A pilot study of continuous imatinib vs pulsed imatinib with or without G-CSF in CML patients who have achieved a complete cytogenetic response

The treatment of chronic myeloid leukaemia (CML) with imatinib mesylate (IM, Glivec) results in complete cytogenetic response (CCyR) for most patients in the chronic phase of the disease. For the majority of patients in CCyR, persisting low-level disease is demonstrable by sensitive real-time quantitative PCR (RQ-PCR) for BCR-ABL in peripheral blood.¹ We have shown an IM-resistant, quiescent (G₀) population of BCR-ABL⁺ leukaemic stem cells in primary CD34⁺-selected populations from CML patients at diagnosis that persist following IM treatment in vivo.² In contrast, BCR-ABL⁺ CD34⁺ cells that are actively cycling are killed by IM in-vitro. Furthermore, IM seems to exert an antiproliferative effect on the G₀ population leading to accumulation of drug-resistant, quiescent malignant progenitor cells.² It is possible that this population is responsible for persistently positive BCR-ABL RQ-PCR and also for the rapid relapse observed in patients in CCyR who cease to undergo IM therapy.³ To eradicate this population, we hypothesized that a valid strategy might involve a pulsed IM (pIM) schedule plus recombinant granulocyte-colony stimulating factor (G-CSF) to push the clonal G₀ population into cell cycle and restore IM sensitivity. In light of these data, we developed a pilot, randomized, three-arm phase II study to determine the safety and toxicity of pIM with or without G-CSF in patients with chronic phase CML who had achieved CCyR (EudraCT 2004-000179-33).

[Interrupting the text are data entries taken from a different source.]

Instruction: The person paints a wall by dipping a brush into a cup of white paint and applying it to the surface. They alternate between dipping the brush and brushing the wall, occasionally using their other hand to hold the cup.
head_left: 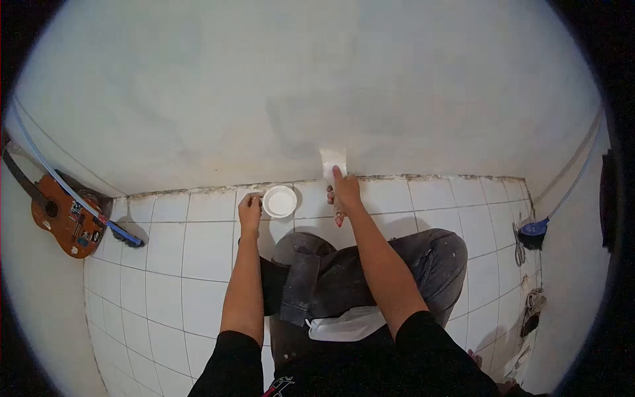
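Observation:
My right hand (344,194) is closed around a wide flat paintbrush (333,159), thumb laid along its upper side. The pale bristles touch the lower part of the white wall (397,86), and a red handle end shows below my fingers. To the left, my left hand (250,213) is closed at the side of a round white cup (280,201), seemingly on its handle. The cup is upright at the tiled floor near the wall's foot. What it contains is hard to make out.
My bent legs in dark trousers (430,258) are on the white tiles (205,251), with a white cloth-like thing (347,324) on my lap. A guitar (63,218) and a blue-handled broom (126,236) lean left. Another blue broom (533,231) stands right.

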Action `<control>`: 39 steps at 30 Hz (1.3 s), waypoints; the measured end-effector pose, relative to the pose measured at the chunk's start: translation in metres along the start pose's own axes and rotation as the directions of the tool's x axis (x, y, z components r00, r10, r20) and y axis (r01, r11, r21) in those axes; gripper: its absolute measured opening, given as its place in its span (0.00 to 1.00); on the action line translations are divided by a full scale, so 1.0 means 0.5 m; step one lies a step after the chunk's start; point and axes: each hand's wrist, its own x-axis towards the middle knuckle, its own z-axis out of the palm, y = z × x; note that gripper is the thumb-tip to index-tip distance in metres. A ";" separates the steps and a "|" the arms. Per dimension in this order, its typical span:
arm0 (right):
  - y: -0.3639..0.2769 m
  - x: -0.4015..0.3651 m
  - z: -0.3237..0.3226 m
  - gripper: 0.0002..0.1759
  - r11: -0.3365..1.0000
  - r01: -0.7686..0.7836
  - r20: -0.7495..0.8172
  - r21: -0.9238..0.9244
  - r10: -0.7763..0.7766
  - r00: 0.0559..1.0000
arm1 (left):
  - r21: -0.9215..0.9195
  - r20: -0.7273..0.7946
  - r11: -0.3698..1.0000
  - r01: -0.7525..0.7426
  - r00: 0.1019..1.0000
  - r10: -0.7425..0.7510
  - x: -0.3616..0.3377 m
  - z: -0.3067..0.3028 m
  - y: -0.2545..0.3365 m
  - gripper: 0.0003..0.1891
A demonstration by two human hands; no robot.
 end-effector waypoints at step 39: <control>-0.045 -0.020 0.017 0.24 0.996 0.073 0.082 0.057 -0.077 0.994 | 0.113 0.016 0.994 -0.006 1.000 0.004 -0.001 0.002 0.008 0.11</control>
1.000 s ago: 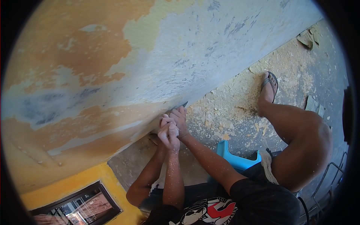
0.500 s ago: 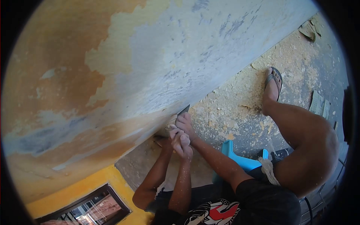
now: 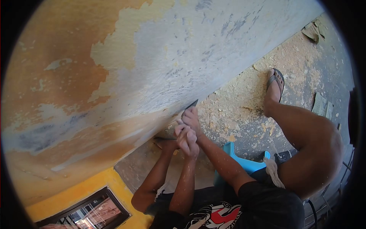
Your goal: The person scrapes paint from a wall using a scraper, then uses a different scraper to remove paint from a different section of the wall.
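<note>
A scraper (image 3: 193, 104) with a dark, pointed blade meets the lower part of the wall (image 3: 152, 84). My right hand (image 3: 192, 121) is closed round it just behind the blade. Directly below, my left hand (image 3: 187, 139) is closed too, fingers curled at the handle end; the handle itself is hidden by the hands. Both hands look whitened with dust. Around the blade the wall is pale grey with dark scrape marks, while yellow and orange-brown paint shows to the left.
Paint flakes (image 3: 244, 103) litter the floor along the wall. A blue plastic stool (image 3: 244, 164) stands under me. My sandalled foot (image 3: 275, 82) is out to the right, near a flat scrap (image 3: 323, 105). A yellow-framed window (image 3: 91, 210) sits at lower left.
Both hands and the scraper have shifted slightly up and to the right along the wall. More of the blade shows now. The grip looks the same.
</note>
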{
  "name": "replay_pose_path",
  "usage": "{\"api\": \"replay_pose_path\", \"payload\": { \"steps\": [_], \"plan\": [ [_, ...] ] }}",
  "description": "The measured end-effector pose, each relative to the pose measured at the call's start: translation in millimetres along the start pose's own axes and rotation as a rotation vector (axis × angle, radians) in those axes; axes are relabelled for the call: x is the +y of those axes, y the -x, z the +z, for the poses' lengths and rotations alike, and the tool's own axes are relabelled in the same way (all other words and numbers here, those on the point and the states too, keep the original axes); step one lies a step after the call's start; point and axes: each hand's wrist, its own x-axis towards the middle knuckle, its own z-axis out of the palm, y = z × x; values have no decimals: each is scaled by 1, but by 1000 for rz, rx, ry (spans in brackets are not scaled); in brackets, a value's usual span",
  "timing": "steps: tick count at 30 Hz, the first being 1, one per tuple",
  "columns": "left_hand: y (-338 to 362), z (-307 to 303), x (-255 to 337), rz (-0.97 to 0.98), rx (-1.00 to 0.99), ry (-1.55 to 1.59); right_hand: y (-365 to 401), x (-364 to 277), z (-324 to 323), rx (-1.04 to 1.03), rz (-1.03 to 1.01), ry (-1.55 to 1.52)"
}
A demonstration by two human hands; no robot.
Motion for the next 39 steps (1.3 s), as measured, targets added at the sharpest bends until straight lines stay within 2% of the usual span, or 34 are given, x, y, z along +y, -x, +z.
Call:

Chronic phase CML patients ⩾18 years of age, already established on IM and having achieved a CCyR (but not a complete molecular response), were eligible for this study. RQ-PCR was performed according to a standard protocol at the Adult Leukaemia Unit, Hammersmith Hospital.⁴ At trial entry, patients received IM according to their established dose level (400 mg for all patients). After informed consent was obtained, patients were randomized to receive either Lenograstim (rHu-G-CSF, 263 μg, provided by Chugai Pharma UK and France) on days 24, 26 and 28 of each cycle in combination with pIM (pIM-G) therapy, pIM therapy alone or continuous IM (cIM) therapy alone (IM given at earlier dose level). For the group receiving pIM and pIM-G, IM was continued for days 1–21, and stopped until day 28 of each 4-week cycle. G-CSF was given every 48 h during the IM-free week as preclinical studies had shown a more dramatic effect with pulsed G-CSF compared with continuous G-CSF.⁵ The 7-day break in IM therapy was considered long enough for drug and metabolite washout to allow reversal of the antiproliferative effects of IM on leukaemic stem cells, but short enough to be safe from the point-of-view of disease control. Treatment was administered in 4-week cycles up until a maximum of 12 cycles. Monthly BCR-ABL RQ-PCR was performed. The primary end points were: (1) safety of the combination of rHu-G-CSF plus IM. For the purposes of the trial, this was defined as ⩾2 patients in either of the two experimental arms experiencing severe adverse events or Grade 3/4 toxicity (according to National Cancer Institute (NCI) toxicity criteria) attributable to the study treatment, (2) safety of IM interruption, that is, no apparent loss of molecular, CCyR or complete haematological response above that seen in the control arm (proportion of patients progressing). The secondary end point was molecular response to IM interruption +/− G-CSF.